Work to be completed
Return each line of the records holding the string "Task".

Collection entries:

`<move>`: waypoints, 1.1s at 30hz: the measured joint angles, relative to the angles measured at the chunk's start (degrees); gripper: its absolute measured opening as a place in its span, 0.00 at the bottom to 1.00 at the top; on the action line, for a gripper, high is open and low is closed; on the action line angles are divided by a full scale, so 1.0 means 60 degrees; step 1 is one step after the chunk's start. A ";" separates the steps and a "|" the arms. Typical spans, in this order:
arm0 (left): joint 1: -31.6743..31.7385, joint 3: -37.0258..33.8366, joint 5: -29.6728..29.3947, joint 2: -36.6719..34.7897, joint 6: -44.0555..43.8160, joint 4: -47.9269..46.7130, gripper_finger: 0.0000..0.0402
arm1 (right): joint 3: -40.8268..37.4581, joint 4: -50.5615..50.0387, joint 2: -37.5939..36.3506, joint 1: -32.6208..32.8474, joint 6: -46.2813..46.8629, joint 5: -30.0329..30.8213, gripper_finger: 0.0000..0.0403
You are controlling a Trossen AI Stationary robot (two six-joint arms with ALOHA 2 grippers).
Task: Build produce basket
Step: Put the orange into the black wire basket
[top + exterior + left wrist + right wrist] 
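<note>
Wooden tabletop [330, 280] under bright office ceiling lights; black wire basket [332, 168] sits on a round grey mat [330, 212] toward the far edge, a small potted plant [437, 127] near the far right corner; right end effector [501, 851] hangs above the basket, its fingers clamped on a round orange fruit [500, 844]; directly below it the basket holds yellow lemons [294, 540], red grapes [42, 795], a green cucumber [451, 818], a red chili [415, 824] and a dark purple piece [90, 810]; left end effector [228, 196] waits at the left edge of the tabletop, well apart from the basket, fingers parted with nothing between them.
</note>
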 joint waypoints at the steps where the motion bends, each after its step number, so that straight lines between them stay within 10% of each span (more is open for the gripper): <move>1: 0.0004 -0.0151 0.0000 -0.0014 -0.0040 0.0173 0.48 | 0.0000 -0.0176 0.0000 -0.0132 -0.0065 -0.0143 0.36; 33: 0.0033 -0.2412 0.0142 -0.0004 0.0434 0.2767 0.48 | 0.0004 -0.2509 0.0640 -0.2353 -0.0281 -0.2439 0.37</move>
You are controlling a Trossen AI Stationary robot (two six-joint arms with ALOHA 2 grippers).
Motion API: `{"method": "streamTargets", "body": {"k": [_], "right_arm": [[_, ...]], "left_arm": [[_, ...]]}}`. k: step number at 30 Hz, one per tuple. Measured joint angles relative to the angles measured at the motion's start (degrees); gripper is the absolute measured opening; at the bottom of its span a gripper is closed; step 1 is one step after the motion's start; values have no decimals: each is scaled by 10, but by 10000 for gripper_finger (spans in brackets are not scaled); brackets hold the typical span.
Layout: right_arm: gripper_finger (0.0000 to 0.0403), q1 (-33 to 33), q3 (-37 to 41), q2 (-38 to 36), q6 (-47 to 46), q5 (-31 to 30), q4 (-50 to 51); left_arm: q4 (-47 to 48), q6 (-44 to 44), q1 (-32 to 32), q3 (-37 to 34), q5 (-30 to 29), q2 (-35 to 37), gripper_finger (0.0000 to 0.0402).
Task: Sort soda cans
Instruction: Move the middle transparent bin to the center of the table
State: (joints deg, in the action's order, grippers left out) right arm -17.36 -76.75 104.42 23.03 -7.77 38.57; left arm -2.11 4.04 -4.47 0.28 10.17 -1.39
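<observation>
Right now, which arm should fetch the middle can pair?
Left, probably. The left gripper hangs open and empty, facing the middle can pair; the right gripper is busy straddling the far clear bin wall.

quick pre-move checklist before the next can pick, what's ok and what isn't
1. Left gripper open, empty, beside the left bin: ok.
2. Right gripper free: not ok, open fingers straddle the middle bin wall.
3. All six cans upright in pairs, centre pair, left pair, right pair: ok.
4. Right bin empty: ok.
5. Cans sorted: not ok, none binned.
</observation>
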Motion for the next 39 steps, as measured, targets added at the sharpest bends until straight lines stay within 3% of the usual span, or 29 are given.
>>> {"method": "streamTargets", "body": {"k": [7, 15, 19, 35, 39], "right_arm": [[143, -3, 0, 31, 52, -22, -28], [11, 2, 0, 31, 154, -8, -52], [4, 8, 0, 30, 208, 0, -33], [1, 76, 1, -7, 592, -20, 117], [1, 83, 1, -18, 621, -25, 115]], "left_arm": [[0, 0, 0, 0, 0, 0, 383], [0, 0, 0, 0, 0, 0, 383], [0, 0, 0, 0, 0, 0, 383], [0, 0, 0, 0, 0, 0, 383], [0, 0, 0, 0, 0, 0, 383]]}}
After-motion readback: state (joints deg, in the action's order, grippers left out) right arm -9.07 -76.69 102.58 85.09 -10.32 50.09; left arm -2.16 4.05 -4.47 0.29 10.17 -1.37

Answer for this exercise
Task: Build produce basket
Task: Sort soda cans

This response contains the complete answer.